It has been found that there is a distinct lack of appropriate prevention programmes for foot ulcers and amputations for patients that are suffering from type 2 diabetes, and it has been recommended that improved prevention services could significantly improve the high rate of amputation for diabetes patients.
Researchers have used information taken from electronic medical records to identify 150 patients on dialysis and 150 patients with a previous foot ulceration or amputation from 2000 to 2006. Factors such as patient education, podiatry care and the use of therapeutic shoes and insoles were monitored over a 30-month period. Despite 92.3 per cent of the overall population of the study having type 2 diabetes, only two patients in the dialysis group and none in the ulcer group were reported to be offered formal diabetes education.

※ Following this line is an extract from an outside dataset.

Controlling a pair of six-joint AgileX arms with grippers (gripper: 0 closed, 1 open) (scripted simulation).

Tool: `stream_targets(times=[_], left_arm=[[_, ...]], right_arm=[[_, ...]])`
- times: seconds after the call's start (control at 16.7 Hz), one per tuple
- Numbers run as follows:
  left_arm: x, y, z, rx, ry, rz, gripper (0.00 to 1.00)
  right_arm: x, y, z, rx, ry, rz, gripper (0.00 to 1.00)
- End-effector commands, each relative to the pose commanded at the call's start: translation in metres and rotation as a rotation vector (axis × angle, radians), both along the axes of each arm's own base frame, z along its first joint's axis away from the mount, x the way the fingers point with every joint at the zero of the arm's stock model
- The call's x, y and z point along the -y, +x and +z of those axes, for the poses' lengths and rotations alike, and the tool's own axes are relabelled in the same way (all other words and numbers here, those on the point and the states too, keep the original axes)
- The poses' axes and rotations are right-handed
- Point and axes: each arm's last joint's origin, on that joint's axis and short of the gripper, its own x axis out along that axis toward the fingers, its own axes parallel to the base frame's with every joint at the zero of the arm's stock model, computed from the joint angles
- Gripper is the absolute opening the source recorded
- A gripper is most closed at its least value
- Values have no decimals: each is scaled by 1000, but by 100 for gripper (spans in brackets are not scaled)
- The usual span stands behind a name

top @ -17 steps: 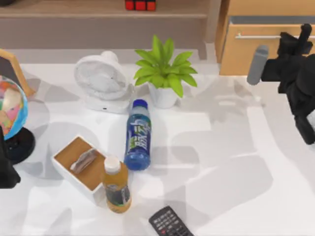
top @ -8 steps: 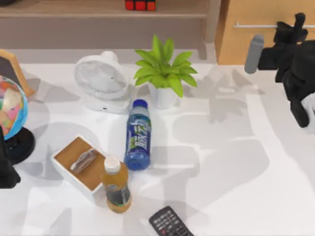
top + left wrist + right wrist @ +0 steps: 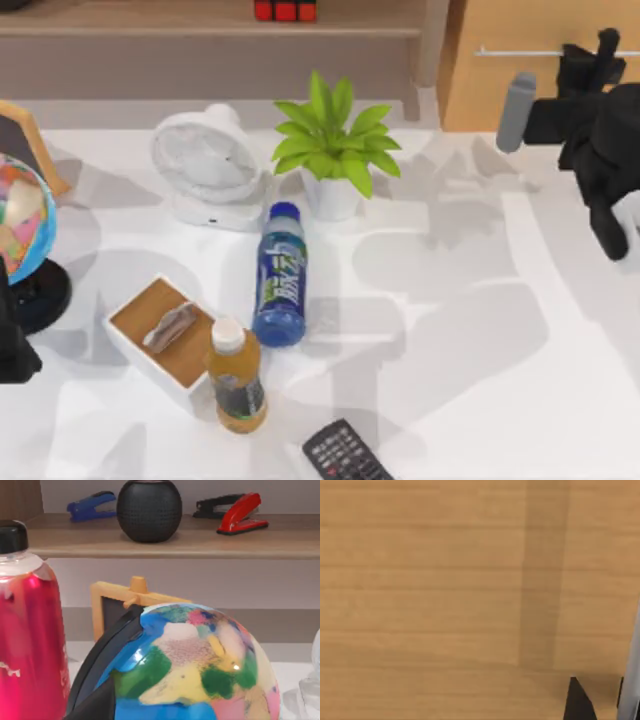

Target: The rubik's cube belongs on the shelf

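The rubik's cube (image 3: pixel 285 10) rests on the long wooden shelf (image 3: pixel 150 20) at the back, its red stickers facing the camera at the top edge of the top view. My right gripper (image 3: pixel 600 50) is far from it at the back right, pressed up to the orange-tan drawer (image 3: pixel 540 95) by its silver handle (image 3: pixel 520 51). In the right wrist view the drawer front (image 3: pixel 445 580) is very close, with one dark fingertip (image 3: pixel 580 702) at the edge. My left arm (image 3: pixel 12 345) is parked at the left edge by the globe (image 3: pixel 20 215).
A white fan (image 3: pixel 205 160) and a potted plant (image 3: pixel 335 150) stand in front of the shelf. A blue bottle (image 3: pixel 280 285) lies mid-table beside a tissue box (image 3: pixel 165 335), a yellow bottle (image 3: pixel 235 385) and a remote (image 3: pixel 345 455). The left wrist view has staplers and a speaker (image 3: pixel 149 510) on the shelf.
The drawer was open a second ago and now sits shut. My right gripper moved toward the back with it, then held still. The left arm has not moved.
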Motion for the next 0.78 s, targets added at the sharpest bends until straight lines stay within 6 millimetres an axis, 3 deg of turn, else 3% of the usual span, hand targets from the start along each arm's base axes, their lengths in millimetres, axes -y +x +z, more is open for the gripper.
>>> stream_targets(times=[0.42,0.78], left_arm=[[0,0,0,0,0,0,100],[0,0,0,0,0,0,100]], right_arm=[[0,0,0,0,0,0,98],[0,0,0,0,0,0,100]])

In the study, 65 per cent of patients were seen by a podiatrist, of whom 70 per cent received care after developing a foot ulcer. This is compared with 42 per cent of patients in the dialysis group, and only 18 per cent of patients in the ulcer group received preventive care from a podiatrist.

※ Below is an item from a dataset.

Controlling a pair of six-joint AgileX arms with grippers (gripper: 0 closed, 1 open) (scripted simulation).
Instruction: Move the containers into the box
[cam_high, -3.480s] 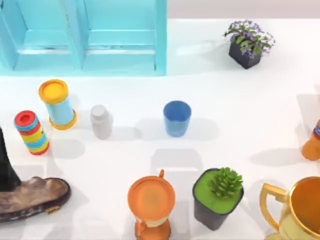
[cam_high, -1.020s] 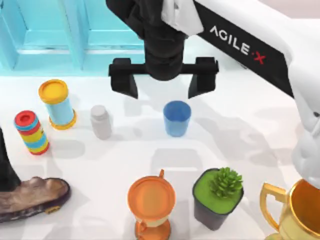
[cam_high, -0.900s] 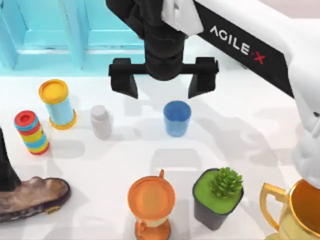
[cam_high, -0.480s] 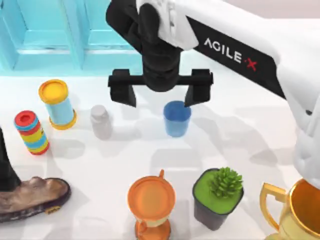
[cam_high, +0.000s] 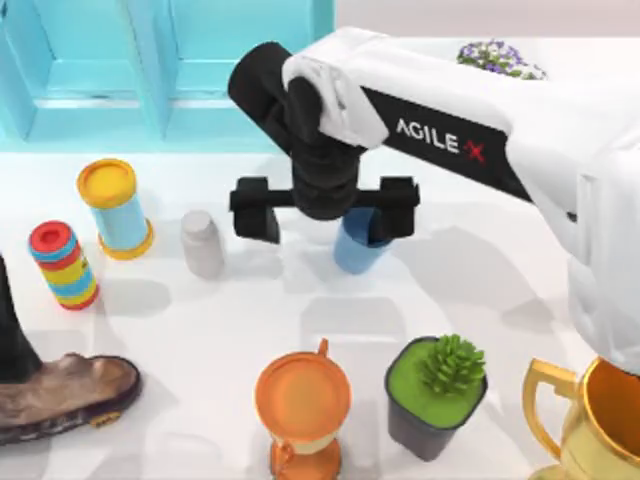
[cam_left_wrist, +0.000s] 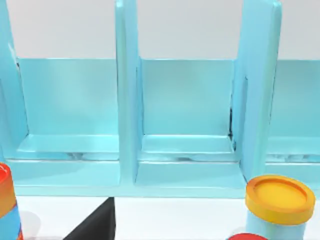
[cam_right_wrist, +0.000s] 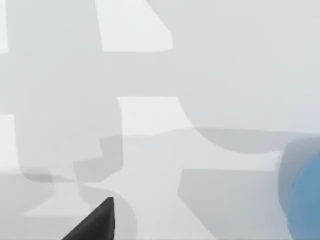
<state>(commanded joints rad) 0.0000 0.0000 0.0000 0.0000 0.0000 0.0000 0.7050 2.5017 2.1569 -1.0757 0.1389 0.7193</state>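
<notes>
White surface (cam_high: 480, 280): the right claw (cam_high: 325, 208), fingers spread wide, has dropped from twelve o'clock over the blue cup (cam_high: 355, 250) at centre, one finger beside its rim; grasp looks imminent.

The top view looks straight down on the white desk (cam_high: 480, 280) from well above, taking in the light blue box (cam_high: 170, 70) along its far edge and the objects spread in front of it. The left wrist view sits low and close to the desk, facing level into the box's (cam_left_wrist: 185, 125) open compartments, with the yellow-lidded can (cam_left_wrist: 279, 200) just before the box; the top view shares that can (cam_high: 112, 205) and the box. The right wrist view hangs very near the desk surface (cam_right_wrist: 200, 75), facing down at it, the blue cup (cam_right_wrist: 306, 200) at its margin.
</notes>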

It was noted that “Prevention services for the diabetic foot are simple to establish and can be made easily accessible through organized multidisciplinary care. These data provide further evidence that preventative foot care is not regularly provided, even among patients with the highest risk for lower limb complications. It also highlights an opportunity to improve prevention services for the diabetic foot with simple protocols for evaluation and referral.”